*Action item*:
From the data below, repeat exactly the lines from the line with "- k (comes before" to the line with "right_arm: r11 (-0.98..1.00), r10", both included.

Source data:
####
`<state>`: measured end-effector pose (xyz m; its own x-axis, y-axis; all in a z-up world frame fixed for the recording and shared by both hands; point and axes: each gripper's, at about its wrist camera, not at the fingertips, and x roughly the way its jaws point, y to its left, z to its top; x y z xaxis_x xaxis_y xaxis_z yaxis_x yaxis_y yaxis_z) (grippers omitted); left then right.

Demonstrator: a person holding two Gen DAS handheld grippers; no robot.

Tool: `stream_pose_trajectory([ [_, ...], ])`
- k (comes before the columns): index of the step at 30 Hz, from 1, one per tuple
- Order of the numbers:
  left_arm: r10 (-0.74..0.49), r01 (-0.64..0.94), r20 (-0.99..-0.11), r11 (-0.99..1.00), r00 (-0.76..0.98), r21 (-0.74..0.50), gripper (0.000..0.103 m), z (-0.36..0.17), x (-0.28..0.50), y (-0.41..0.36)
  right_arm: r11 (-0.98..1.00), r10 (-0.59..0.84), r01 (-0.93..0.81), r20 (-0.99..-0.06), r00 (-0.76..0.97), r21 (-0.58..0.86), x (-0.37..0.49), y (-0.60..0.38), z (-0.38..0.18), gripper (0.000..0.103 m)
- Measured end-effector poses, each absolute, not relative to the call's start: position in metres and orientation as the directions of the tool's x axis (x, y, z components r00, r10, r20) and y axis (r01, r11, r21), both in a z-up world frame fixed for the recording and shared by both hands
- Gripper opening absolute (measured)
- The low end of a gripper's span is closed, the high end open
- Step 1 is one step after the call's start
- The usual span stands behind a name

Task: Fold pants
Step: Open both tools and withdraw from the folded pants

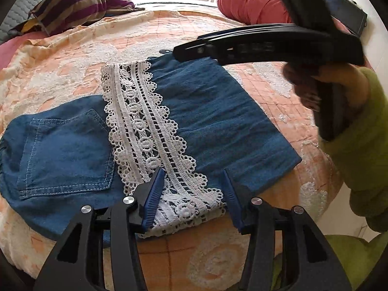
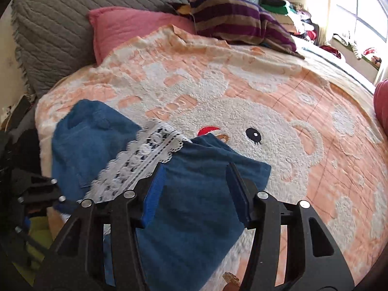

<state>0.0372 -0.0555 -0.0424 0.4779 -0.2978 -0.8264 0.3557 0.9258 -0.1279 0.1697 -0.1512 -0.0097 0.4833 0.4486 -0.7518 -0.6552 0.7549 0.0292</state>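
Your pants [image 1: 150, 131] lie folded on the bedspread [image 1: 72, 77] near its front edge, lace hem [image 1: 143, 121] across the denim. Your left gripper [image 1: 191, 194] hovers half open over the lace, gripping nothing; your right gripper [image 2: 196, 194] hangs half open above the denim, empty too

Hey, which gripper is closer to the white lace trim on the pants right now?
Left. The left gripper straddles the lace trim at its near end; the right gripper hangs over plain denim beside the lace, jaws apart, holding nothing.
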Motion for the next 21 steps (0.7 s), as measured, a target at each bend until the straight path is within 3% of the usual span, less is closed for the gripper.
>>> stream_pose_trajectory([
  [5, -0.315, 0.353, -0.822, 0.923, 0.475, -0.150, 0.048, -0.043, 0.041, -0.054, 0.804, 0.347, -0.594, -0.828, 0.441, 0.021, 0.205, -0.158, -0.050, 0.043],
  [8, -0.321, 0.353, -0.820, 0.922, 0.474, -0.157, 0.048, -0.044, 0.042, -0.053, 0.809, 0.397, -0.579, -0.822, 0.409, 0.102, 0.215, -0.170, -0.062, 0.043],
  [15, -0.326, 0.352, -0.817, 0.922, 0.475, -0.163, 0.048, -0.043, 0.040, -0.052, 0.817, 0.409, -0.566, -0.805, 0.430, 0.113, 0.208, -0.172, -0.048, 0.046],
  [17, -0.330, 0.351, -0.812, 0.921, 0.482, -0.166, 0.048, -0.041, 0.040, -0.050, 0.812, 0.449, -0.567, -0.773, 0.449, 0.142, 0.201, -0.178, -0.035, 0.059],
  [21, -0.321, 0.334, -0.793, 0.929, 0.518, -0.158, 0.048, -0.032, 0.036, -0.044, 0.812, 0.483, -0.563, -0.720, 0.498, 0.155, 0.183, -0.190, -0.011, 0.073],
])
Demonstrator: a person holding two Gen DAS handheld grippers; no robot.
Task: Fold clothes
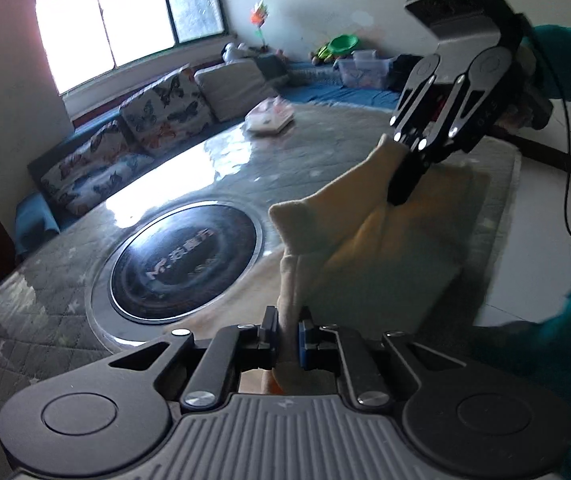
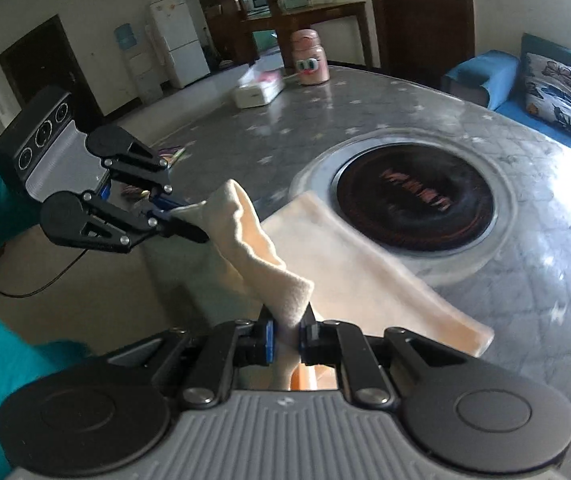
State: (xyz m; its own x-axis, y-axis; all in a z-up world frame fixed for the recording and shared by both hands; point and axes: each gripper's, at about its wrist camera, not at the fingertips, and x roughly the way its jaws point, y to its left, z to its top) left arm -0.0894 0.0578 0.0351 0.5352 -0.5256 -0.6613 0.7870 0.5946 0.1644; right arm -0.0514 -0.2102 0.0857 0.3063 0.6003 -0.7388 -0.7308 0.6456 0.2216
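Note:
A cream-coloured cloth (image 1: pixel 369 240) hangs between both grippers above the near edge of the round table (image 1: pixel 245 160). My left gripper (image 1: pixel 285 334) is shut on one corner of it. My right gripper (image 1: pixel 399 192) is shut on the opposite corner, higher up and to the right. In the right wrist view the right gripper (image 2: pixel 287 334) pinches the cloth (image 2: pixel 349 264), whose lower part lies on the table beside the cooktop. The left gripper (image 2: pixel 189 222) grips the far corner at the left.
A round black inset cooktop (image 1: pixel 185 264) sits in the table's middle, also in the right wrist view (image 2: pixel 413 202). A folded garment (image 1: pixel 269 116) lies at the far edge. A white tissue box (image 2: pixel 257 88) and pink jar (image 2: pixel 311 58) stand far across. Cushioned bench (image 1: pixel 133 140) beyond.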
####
*Written answer*:
- k (comes before the columns): index of the step at 30 Hz, from 1, one per tuple
- Order of the numbers:
  left_arm: r10 (-0.74..0.49), r01 (-0.64..0.94), r20 (-0.99..-0.11), r11 (-0.99..1.00), r00 (-0.76..0.98), r21 (-0.74..0.50), gripper (0.000..0.103 m), z (-0.36..0.17), x (-0.28..0.50), y (-0.41..0.36)
  right_arm: r11 (-0.98..1.00), r10 (-0.59..0.84), r01 (-0.93..0.81), r20 (-0.99..-0.06), r00 (-0.76..0.97), r21 (-0.58..0.86), x (-0.37..0.49), y (-0.60..0.38), z (-0.38..0.18), gripper (0.000..0.103 m)

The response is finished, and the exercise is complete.